Only one span of the listing below is wanted: the lines from the one with "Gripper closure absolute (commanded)" through the one with "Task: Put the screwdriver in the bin", reproduced exactly, both ends kept.

☆ ☆ ☆ ☆ ☆ ☆ ☆

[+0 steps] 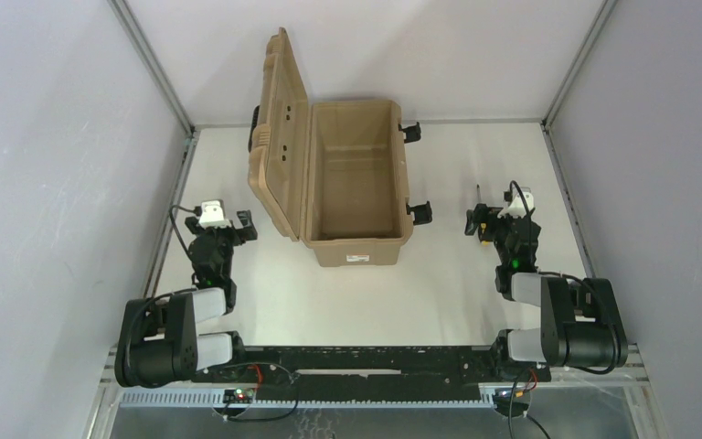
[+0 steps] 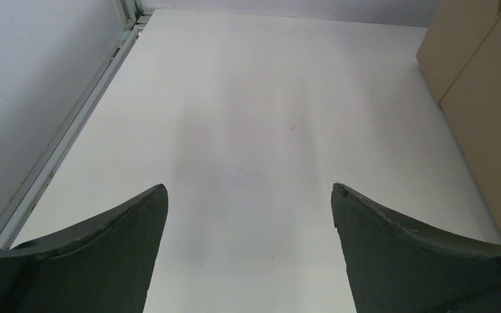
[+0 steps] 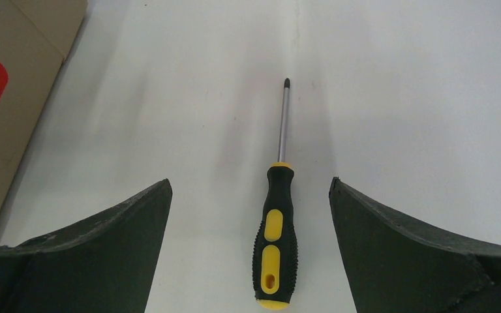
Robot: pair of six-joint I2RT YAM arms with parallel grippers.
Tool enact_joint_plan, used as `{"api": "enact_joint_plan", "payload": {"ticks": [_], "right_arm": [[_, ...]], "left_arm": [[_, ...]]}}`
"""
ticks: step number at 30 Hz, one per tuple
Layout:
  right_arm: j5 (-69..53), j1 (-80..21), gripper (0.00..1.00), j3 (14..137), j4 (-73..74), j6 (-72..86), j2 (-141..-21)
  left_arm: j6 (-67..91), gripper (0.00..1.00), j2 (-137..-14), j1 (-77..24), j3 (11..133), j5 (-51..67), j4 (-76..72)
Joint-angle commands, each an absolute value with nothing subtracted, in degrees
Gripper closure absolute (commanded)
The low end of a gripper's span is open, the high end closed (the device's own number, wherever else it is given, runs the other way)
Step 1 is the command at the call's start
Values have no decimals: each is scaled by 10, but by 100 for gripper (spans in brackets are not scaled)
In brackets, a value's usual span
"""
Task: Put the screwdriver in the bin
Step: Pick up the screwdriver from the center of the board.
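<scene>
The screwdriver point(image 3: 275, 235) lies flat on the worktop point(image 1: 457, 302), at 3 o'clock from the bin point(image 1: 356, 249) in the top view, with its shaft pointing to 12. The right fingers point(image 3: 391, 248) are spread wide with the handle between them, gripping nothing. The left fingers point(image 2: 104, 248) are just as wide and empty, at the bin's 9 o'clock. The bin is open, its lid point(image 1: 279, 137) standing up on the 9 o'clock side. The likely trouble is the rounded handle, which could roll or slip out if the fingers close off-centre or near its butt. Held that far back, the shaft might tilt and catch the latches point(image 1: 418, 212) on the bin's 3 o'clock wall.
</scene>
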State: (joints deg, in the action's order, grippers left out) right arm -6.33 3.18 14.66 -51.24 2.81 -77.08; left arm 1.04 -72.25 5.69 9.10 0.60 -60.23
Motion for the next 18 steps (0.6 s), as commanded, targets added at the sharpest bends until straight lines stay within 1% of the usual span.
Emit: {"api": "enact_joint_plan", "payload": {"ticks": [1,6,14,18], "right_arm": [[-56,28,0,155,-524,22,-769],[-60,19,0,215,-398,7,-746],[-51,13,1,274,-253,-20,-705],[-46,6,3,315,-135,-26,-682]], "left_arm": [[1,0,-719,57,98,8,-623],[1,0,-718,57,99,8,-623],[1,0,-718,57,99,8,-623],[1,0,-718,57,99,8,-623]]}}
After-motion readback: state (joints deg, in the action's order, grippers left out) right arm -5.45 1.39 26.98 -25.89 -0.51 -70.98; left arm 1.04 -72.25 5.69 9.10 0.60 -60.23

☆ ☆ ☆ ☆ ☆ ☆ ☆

== Exercise result ==
Gripper closure absolute (commanded)
The low end of a gripper's span is open, the high end closed (the device's own number, wherever else it is given, runs the other way)
Step 1 is the command at the call's start
Values have no decimals: each is scaled by 10, but by 100 for gripper (spans in brackets are not scaled)
In brackets, a value's usual span
"""
Task: Put the screwdriver in the bin

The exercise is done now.